Beaux textes, terne réalité
par M.Saadoune
Discuter
de la Constitution revient toujours en Algérie à évoquer des beaux principes
dont la finalité est de rester dans le marbre avec une fonction purement
ornementale. Les principes sont tellement jolis qu'ils ne sont presque pas
discutables. Qui pourrait ouvertement rejeter «l'alternance démocratique» ?
Même le pouvoir algérien prétend qu'on est depuis 1999 dans «l'alternance
démocratique» et qu'il organise régulièrement des élections «libres et honnêtes»
pour la consacrer. Qui peut aussi s'insurger que l'on fasse de la lutte contre
la corruption et l'accaparement du bien public une obligation constitutionnelle
? Tout le monde applaudira des deux mains, même ceux dont le nom figure dans la
liste des «wanted» de la justice algérienne et d'Interpol. On a même l'idée
d'un retour à la limitation des mandats comme si le régime avait décidé qu'il
ne s'est rien passé en 2008 ! Mais la limitation des mandats, c'est bien aussi.
Qui peut s'opposer à une disposition salutaire ? Dans le projet soumis on s'est
même «offert» la notion de «liberté de conscience» inscrite de haute lutte et
après d'âpres négociations avec un parti islamiste majoritaire dans la
Constitution tunisienne. Cet emprunt tout comme les beaux principes énoncés
dans le projet de révision constitutionnelle ne vont pas pour autant aligner
l'Algérie sur les progrès démocratiques indéniables, même s'ils restent
fragilisés par une situation économique difficile, de la Tunisie. Pourquoi ?

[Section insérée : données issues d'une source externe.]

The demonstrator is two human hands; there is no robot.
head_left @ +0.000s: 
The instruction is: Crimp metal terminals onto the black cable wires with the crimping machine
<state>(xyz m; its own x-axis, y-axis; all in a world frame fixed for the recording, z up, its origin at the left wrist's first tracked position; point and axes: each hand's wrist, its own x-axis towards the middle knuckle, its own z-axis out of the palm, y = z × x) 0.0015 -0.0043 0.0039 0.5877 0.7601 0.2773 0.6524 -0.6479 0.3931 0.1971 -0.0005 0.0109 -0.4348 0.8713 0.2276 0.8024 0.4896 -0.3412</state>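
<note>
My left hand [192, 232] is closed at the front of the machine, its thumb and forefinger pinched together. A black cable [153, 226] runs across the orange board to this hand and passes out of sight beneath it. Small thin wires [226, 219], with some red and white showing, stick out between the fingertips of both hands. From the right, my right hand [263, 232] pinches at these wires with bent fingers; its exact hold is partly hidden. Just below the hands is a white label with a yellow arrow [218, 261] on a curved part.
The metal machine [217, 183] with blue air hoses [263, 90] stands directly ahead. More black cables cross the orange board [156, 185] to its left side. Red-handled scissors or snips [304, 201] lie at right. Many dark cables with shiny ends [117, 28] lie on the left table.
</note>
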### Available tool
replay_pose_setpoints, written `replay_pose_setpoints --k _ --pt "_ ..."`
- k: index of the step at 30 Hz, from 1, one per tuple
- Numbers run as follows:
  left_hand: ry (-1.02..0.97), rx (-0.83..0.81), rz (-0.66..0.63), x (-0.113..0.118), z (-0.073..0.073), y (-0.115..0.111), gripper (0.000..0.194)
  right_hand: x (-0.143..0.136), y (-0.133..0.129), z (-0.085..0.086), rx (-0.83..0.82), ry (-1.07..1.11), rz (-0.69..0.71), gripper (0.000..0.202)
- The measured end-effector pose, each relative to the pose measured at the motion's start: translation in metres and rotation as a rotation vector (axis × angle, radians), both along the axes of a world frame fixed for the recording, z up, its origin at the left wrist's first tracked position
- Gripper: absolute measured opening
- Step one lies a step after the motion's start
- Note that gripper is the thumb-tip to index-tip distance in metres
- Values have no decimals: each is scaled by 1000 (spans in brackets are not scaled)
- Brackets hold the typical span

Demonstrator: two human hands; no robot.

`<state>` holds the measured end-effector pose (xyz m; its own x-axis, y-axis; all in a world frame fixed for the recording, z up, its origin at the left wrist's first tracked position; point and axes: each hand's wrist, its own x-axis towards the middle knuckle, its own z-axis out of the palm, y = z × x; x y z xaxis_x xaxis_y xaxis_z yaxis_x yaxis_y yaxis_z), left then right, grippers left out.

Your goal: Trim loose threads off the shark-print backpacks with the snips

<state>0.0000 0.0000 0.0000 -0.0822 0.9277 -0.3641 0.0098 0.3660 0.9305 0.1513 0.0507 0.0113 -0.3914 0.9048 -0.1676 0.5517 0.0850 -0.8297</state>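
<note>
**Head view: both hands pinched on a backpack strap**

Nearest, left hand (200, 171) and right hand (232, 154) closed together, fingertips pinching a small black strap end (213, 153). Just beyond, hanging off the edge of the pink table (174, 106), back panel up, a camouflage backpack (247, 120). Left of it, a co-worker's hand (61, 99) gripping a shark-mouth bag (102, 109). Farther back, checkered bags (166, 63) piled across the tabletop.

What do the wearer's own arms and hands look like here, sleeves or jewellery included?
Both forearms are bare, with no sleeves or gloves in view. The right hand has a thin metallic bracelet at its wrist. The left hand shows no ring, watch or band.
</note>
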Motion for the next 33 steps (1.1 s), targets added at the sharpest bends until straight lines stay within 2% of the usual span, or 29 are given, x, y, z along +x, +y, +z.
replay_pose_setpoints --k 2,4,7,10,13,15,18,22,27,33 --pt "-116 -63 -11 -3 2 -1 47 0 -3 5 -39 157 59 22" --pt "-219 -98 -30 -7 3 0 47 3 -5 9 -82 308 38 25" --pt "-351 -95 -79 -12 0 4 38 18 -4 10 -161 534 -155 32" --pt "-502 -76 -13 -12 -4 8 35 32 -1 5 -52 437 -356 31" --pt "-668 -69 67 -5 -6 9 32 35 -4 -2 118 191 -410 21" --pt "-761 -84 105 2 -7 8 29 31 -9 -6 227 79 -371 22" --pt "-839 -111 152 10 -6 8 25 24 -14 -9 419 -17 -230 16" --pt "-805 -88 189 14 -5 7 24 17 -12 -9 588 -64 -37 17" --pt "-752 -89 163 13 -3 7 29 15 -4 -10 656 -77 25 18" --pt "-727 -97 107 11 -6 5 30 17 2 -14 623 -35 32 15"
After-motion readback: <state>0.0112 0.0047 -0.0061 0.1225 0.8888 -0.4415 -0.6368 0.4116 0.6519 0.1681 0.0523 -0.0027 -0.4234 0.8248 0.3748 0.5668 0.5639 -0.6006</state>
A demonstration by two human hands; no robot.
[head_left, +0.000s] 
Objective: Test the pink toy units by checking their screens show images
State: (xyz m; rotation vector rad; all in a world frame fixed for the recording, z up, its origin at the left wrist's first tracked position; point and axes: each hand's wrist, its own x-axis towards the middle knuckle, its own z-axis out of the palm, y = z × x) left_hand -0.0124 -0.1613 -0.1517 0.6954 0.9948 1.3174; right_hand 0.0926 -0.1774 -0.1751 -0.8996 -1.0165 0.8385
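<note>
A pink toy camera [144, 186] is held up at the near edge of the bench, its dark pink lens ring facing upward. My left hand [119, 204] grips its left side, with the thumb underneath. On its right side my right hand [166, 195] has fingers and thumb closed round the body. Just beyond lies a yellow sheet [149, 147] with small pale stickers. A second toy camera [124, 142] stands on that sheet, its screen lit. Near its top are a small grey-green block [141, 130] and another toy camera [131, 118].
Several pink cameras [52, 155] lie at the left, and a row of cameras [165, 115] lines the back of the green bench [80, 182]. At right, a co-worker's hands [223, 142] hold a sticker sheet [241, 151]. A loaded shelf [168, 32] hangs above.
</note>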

Parce que la Tunisie sous Ben Ali avait aussi des textes avec de beaux
principes. La fameuse déclaration accompagnant le coup d'Etat médical du 7
novembre 1987 mené par Ben Ali contre Habib Bourguiba soulignait que les temps
modernes ne pouvaient «souffrir ni présidence à vie ni succession automatique à
la tête de l'Etat desquelles le peuple se trouve exclu». Les Tunisiens, malgré
ces jolis mots et une Constitution intégrant ces belles promesses, ont continué
à «souffrir» de la présidence à vie et de la succession automatique à la tête
de l'Etat ! Il aura fallu attendre 23 ans et un grand mouvement de rue pour que
les choses changent. La Constitution tunisienne d'aujourd'hui, malgré des
imperfections relevées par des juristes, a du sens, car elle n'est pas
«octroyée» mais «négociée», âprement et avec des partenaires égaux. Le
«chantier» de la révision de la Constitution, confié à Ahmed Ouyahia, même s'il
se veut ouvert sur les discussions hormis les constantes nationales, reste dans
la tradition de l'octroi. Pour continuer dans la comparaison tunisienne, on est
encore dans la logique de Ben Ali. On est loin de la Tunisie post-Ben Ali où
les constituants, représentant les différents courants politiques, ont négocié
mot par mot le texte constitutionnel. La vigilance des forces politiques
tunisiennes qui paraissaient, vu de l'extérieur, chipoter sur les virgules,
s'explique : le texte constitutionnel est engageant, il organise les
institutions, crée des contraintes pour le pouvoir exécutif, affirme les droits
des citoyens. On n'est plus dans un texte ornemental mais dans une loi
fondamentale qui structure «réellement» la vie publique. La Tunisie est passée
dans une autre dimension politique qui rend la Constitution «signifiante». Il
faut admettre, pour rester dans la comparaison, que l'Algérie est encore dans
le temps révolu de la Tunisie d'avant la fuite de Ben Ali.